Сейчас меня особенно смущает необходимость что-то решать и менять. Может быть, от усталости. Раньше, когда здоровое состояние было нормальным, ослабление вызывало ясность в мыслях и притупленность в чувствах. Теперь от тех же причин сознание тускнеет, а ощущения обостряются.
На столе в стеклянной банке (не нашлось достаточно большой вазы) букет гвоздик. Они еще не завяли и тоже как будто ждут чего-то. Под ними, как под деревом, фотографии: детская — брата и Ваша – тоже молодая. Вы оба как будто мало изменились с тех пор. (Все хорошие люди в чем-то сохраняют свой юный облик.)
Разглядывала ваши лица и, кажется, впервые пожалела о том, что вы так мало знакомы. Потом представила себе, как брат проводит меня до дверей Вашего дома. Вы встретите меня, как всегда, испуганно от неожиданности. Начнутся быстрые вопросы, на которые я никогда не успевала отвечать. Я не буду пытаться, как бывало, рассказать Вам о всем значительном в себе. Потому что знаю, что исповедь человека человеку фальшива… Настоящие отношения исчерпываются счастливой способностью преданно любить, с одной стороны, и целомудренным согласием принять эту любовь, с другой.
Я не задам Вам обычного вопроса: что делать? Потому что знаю ответ: жить дальше. Просто жить. Постараться выбраться из того тупика, в который завел меня любовно-узкий путь. Еще возможна жизнь, пусть без «музыки», без «страсти». Без деления на счастливую и несчастную, личную и другую. Жизнь – без прилагательных, но такая, в которой ничто не потревожит моих сумерек, не смутит моей верности.
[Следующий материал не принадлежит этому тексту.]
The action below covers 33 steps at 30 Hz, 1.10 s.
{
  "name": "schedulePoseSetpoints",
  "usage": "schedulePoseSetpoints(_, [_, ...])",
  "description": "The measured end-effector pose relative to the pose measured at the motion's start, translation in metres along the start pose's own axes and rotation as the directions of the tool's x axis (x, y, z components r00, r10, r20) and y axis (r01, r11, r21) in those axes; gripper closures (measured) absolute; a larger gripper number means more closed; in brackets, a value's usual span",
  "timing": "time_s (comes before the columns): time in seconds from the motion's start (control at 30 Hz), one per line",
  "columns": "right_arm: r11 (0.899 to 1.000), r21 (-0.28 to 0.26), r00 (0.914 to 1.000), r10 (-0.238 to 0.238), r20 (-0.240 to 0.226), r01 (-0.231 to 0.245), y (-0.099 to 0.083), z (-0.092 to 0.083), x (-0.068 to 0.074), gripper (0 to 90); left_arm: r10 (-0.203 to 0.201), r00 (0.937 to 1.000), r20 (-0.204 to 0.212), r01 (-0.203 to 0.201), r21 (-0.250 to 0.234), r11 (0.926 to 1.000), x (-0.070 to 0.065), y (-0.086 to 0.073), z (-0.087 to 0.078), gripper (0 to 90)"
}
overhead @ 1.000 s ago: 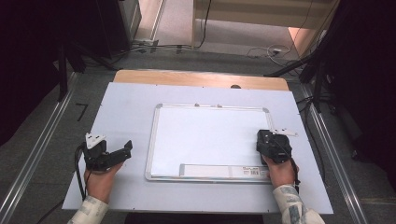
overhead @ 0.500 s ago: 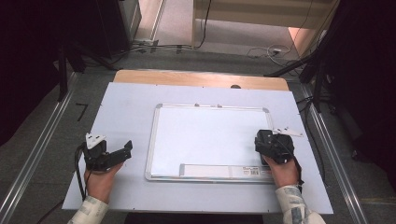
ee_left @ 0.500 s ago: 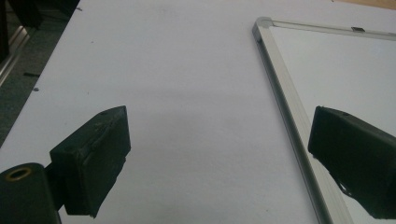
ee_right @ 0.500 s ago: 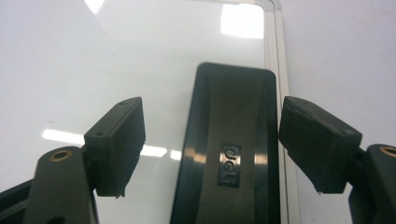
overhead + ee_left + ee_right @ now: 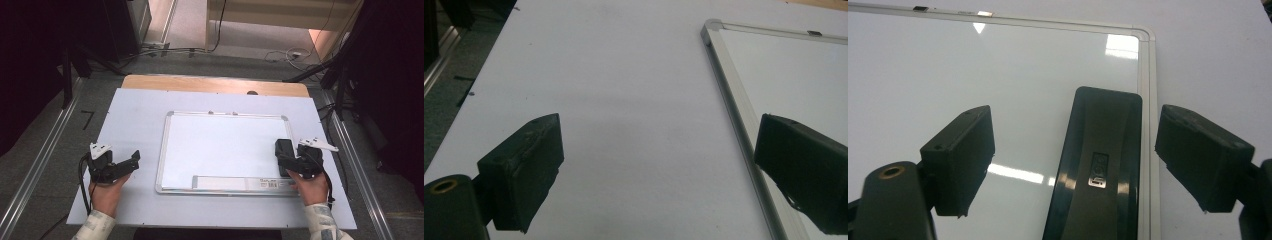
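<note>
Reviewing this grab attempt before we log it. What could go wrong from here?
1. The glossy black rectangular eraser lies on the slick white aluminium-framed whiteboard; the open right gripper straddles it and could push it sliding instead of clamping.
2. The eraser sits against the frame edge, so the outer jaw may catch the rail.
3. The open left gripper isn't steadying the board, which might shift.

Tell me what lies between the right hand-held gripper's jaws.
A black eraser lies lengthwise between the open jaws of the right hand-held gripper, resting on the whiteboard beside its right frame edge. The right gripper view shows this.
</note>
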State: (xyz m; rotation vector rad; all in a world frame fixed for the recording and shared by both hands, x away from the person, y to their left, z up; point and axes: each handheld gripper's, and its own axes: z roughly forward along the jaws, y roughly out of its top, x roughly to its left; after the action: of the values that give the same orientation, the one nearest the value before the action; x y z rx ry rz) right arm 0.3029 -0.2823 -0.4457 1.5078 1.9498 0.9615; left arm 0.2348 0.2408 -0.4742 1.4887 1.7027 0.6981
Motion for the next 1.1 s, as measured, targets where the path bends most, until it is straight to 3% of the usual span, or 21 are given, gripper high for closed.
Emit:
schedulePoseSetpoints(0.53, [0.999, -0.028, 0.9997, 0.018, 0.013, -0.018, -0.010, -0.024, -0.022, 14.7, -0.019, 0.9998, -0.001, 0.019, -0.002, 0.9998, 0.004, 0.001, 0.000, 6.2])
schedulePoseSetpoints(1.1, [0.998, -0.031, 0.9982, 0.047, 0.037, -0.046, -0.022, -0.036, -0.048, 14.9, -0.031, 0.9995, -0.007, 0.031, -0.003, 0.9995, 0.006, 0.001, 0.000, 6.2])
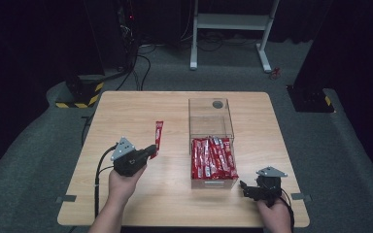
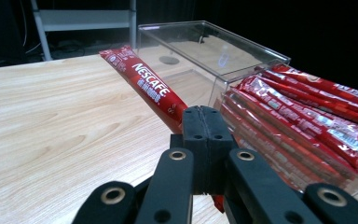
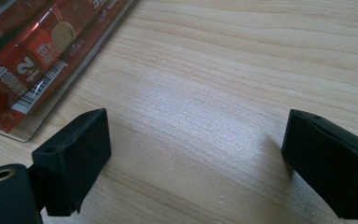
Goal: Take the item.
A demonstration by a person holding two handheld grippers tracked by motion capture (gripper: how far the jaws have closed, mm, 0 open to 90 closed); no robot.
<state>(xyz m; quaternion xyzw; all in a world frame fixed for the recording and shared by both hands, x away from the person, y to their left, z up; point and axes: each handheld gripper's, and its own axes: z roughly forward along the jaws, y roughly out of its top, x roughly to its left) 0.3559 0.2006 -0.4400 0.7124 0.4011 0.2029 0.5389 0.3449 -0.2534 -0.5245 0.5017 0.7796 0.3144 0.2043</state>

Снизу из столовой слышны голоса. Продолжается бесконечный разговор, начатый за ужином: о каком-то фильме, об Анне Карениной в Советском Театре, о «Мадам Бовари»… Я ушла, сославшись на усталость. За дверью я услышала вопрос Бориса Романовича: «Когда ты поговоришь с ней, Николай?» Может быть, Н. еще сегодня зайдет ко мне, или лучше лечь, заснуть, отложить все до завтра?
Что меня смущает, чего я боюсь, когда думаю о возможном будущем? Кажется, именно того, что ничто, нигде не изменится. Что мечты и планы столкнутся с косностью моей и равнодушием других. Боюсь победы быта и биологии, того, что действительность окажется сильней моей выдумки, которая для меня есть единственная правда. (В этом смысле все записанное здесь правдиво.)
Перечитывая, невольно обнаружила порочность моего отношения к миру, к другим, к себе. Я была дня самой себя только объектом анализа, который меня ни к чему нравственно не обязывал. К другим же всегда относилась с требовательной фантазией. Думаю теперь, что обратное положение было бы правильным.
Один голос замолк. Продолжается монолог. Неужели еще о Флобере? На полу кружевные тени от занавески. Вся эта жизнь, с теннисом, лекарствами, газетами, брачной любовью и чтением Флобера, похожа на кружево, груду кружев, в которые можно погрузиться, как в снег, заснуть, замерзнуть.